Terria profita du moment pour admirer l'étendue de la ville à travers la glace, du côté qui lui plaisait bien, au sec. Elle croisa le visage d'une moins fortunée qui était restée dehors à quêter sous la pluie, demandant la charité à ceux qui fuyaient la pluie. Bien qu'elle était née de ce milieu, jamais il ne lui était venu à l'idée, dans son autre vie, de se résigner à de tels actes. Elle prenait en bassesse cette femme qui lui renvoyait une image incurable de la faiblesse. Plissant les yeux de dégoûts, elle se revira vers M. Dowell. Celui-ci inspirait tout ce qu'elle enviait et désirait de la noblesse; la beauté, la force et surtout la richesse. Ne souhaitant déplaire la conversation d'un silence, elle relança leur échange.

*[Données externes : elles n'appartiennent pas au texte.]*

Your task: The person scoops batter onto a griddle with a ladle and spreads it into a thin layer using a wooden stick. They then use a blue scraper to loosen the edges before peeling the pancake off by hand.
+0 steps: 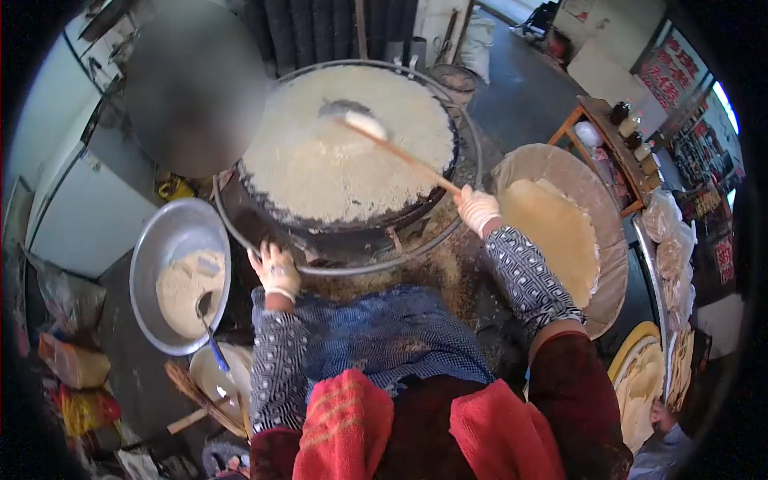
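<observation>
Head view: my right hand (478,210) was closed around the rear end of the wooden handle (408,158), upper centre of the frame, its pale head (366,125) over the batter sheet (320,180). I rated the handle light and stiff, best gripped there; the sheet, soft and fragile. My left hand (278,274), left of centre, was open, fingers spread at the metal ring (344,272).

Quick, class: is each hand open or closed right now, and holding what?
Left hand: open, fingers spread at the metal ring.
Right hand: closed around the wooden handle.
</observation>
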Demonstrator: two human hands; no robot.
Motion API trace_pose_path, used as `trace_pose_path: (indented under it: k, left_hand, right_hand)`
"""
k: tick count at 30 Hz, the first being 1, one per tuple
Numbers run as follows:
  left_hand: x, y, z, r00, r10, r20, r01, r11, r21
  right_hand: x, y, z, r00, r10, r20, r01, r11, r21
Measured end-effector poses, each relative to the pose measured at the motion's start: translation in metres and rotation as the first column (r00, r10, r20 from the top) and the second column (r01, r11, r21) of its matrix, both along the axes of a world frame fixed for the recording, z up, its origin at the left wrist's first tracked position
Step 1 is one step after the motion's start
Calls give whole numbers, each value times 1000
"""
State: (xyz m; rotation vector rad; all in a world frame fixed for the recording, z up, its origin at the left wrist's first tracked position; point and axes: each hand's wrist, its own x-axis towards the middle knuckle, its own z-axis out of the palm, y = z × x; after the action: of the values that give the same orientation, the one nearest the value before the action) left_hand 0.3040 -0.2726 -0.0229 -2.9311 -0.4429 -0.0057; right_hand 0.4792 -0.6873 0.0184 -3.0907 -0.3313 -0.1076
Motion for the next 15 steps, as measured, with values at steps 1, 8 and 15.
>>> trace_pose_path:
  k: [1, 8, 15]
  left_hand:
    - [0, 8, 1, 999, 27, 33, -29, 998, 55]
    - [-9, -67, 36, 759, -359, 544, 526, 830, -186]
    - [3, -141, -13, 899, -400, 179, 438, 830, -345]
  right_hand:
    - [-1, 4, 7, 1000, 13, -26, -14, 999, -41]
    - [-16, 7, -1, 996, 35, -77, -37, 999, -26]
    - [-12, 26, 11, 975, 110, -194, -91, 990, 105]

- « Vous savez bien vous entourer. »
Terria touchait sinueusement le tissus de soie luxueux qui recouvrait les banquettes intérieures pour palier à son affirmation, laissant planner l'impression d'un contact lascif. Derrière ses propres gants, elle ne pouvait sentir ni apprécier au plein potentiel cette sensation. Toutefois, se dénuder la main, aussi tôt dans la conversation pouvait être un brin déplacé. Ainsi, elle rejeta l'idée pour le moment, bien qu'elle souffrait pratiquement d'envie de se jeter dans cette luxure. Elle se réjouissait en se disant que M. Dowell devait avoir plus de surprises qu'une seule calèche. Ainsi, s'amusa-t-elle à deviner ce que ce dernier pouvait bien chérir lui aussi.
- « Alors, M. Dowell, cette passion qui ruisselle en vous et qui se libère à la manière d'un volcan, a-t-elle fait surface dernièrement ou avez-vous su la dompter? »
Au loin, un énorme manoir de pierre se dessinait peu à peu dans l'horizon.